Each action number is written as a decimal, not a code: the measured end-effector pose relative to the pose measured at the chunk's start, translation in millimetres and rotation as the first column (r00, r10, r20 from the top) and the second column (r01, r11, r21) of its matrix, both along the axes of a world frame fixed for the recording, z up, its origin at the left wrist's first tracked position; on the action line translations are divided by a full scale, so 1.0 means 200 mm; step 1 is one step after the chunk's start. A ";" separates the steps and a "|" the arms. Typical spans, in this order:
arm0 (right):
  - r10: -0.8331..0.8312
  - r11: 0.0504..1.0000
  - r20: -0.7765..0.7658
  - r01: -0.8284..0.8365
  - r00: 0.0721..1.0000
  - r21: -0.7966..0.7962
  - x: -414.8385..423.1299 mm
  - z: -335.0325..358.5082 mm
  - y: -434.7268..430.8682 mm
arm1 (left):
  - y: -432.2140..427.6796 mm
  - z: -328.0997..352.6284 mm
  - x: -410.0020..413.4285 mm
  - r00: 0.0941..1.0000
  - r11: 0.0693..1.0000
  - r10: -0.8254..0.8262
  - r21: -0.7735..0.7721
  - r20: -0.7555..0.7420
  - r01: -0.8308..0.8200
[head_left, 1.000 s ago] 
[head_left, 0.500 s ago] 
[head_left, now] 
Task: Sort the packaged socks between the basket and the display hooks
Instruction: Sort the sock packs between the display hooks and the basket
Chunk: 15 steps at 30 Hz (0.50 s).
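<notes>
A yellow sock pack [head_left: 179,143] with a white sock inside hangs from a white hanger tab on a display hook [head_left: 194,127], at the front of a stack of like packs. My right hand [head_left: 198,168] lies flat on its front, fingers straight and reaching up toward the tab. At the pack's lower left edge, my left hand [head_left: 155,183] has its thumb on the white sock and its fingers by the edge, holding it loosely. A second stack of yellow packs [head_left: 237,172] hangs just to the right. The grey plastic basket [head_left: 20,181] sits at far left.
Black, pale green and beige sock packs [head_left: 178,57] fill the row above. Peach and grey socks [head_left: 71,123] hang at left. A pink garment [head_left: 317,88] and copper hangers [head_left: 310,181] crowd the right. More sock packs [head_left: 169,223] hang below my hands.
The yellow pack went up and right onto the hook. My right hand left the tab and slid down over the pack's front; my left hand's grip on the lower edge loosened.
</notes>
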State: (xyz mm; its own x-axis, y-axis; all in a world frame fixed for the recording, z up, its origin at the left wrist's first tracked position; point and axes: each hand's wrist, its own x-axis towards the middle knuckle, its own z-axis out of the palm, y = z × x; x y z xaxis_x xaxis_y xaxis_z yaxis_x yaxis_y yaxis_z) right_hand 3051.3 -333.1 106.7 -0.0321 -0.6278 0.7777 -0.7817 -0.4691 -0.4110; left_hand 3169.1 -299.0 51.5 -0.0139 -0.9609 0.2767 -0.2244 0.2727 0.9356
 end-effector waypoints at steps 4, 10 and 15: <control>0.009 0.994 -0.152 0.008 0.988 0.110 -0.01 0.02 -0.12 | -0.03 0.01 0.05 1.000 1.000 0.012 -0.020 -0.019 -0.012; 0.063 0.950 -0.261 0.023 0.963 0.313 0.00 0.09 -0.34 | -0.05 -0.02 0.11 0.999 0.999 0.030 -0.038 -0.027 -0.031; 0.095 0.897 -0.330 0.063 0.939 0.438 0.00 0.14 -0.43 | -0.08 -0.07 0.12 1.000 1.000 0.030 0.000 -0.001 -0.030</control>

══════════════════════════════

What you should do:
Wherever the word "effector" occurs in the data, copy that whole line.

Output of the task:
Each action number is written as a decimal, not a code: the measured end-effector pose relative to the pose measured at the chunk's start, translation in millimetres and rotation as the first column (r00, r10, r20 from the top) and the second column (r01, r11, r21) of its matrix, both along the axes of a world frame fixed for the recording, z up, its origin at the left wrist's first tracked position; on the action line translations are divided by a full scale, so 1.0 means 200 mm; step 1 is one step after the chunk's start. A ";" separates the steps and a "|" the arms. Typical spans, in this order:
 end-effector waypoints at steps 4, 10 and 15: <control>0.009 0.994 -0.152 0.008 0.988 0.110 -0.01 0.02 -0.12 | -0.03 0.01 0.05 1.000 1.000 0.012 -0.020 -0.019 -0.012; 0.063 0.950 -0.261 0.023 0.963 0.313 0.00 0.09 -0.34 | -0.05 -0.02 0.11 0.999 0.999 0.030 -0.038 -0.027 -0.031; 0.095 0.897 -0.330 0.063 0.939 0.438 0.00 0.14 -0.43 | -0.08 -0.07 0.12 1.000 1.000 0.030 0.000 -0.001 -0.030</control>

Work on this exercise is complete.